**Exercise description:** Leaving the pictures aside, write out the whole listing below exactly.

Available records Block Start

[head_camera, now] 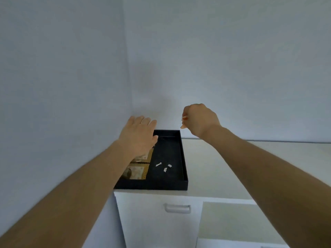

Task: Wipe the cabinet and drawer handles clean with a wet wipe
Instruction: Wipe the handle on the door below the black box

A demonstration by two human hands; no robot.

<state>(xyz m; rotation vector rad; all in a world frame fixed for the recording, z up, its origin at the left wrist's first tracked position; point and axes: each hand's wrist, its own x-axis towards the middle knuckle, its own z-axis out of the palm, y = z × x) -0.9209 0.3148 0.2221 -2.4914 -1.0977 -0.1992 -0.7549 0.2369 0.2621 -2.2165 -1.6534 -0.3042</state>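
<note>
A white cabinet [154, 222] stands in the corner with one grey bar handle [177, 208] on its front. On its top lies a black tray [181, 154]. My left hand [138, 135] hovers flat, fingers apart, over the tray's far left part, holding nothing. My right hand [198, 119] is raised above the tray's far right corner, fingers curled shut; a small pale bit shows at the fingertips, too small to tell what it is. No wet wipe is clearly visible.
In the tray lie patterned packets [138, 171] at the left and three small white scraps [164, 166]. The white top [232, 167] stretches right. A beige open panel [231, 221] juts out at lower right. Walls close the left and back.
</note>
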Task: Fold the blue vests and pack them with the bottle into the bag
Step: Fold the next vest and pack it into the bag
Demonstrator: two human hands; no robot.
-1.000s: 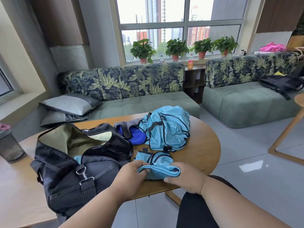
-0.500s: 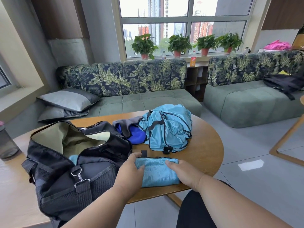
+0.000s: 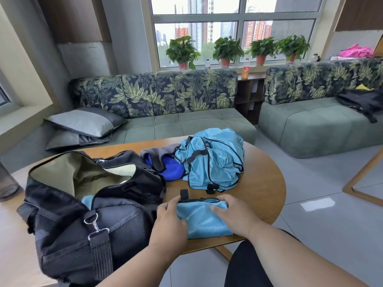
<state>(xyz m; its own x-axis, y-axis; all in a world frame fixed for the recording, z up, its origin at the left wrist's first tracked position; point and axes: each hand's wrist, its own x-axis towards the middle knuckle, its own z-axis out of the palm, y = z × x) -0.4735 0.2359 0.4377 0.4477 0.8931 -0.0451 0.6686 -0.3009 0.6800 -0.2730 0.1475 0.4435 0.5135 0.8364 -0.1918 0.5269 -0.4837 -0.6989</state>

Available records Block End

**Answer section:**
[head_camera, now] 

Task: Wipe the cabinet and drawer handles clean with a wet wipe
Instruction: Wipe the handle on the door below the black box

A demonstration by two human hands; no robot.

<state>(xyz m; rotation vector rad; all in a world frame fixed for the recording, z up, its origin at the left wrist's first tracked position; point and axes: each hand's wrist, its own x-axis towards the middle knuckle, its own z-axis out of the palm, y = z × x) -0.9209 0.3148 0.2221 -2.4914 -1.0977 -0.1992 -0.7549 0.2369 0.2621 -2.2165 -1.6534 -0.3042</state>
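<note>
A white cabinet [154, 222] stands in the corner with one grey bar handle [177, 208] on its front. On its top lies a black tray [181, 154]. My left hand [138, 135] hovers flat, fingers apart, over the tray's far left part, holding nothing. My right hand [198, 119] is raised above the tray's far right corner, fingers curled shut; a small pale bit shows at the fingertips, too small to tell what it is. No wet wipe is clearly visible.
In the tray lie patterned packets [138, 171] at the left and three small white scraps [164, 166]. The white top [232, 167] stretches right. A beige open panel [231, 221] juts out at lower right. Walls close the left and back.
</note>
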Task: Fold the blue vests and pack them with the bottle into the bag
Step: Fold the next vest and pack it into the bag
Demonstrator: two human hands; no robot.
-1.000s: 
-0.500s: 
+0.000s: 
<state>(xyz m; its own x-axis, y-axis; all in a world frame fixed for the recording, z up, its origin at the left wrist's first tracked position; point and axes: each hand's wrist, its own x-axis towards the middle knuckle, its own z-axis out of the palm, y = z × x) -0.4735 0.2359 0.4377 0.4477 0.8931 -0.0451 0.6686 -0.3009 0.6800 -0.2730 0.1475 0.4435 0.5135 0.8364 -0.1918 0.5269 -0.4837 -0.6989</state>

For this exercise, the work is now complete.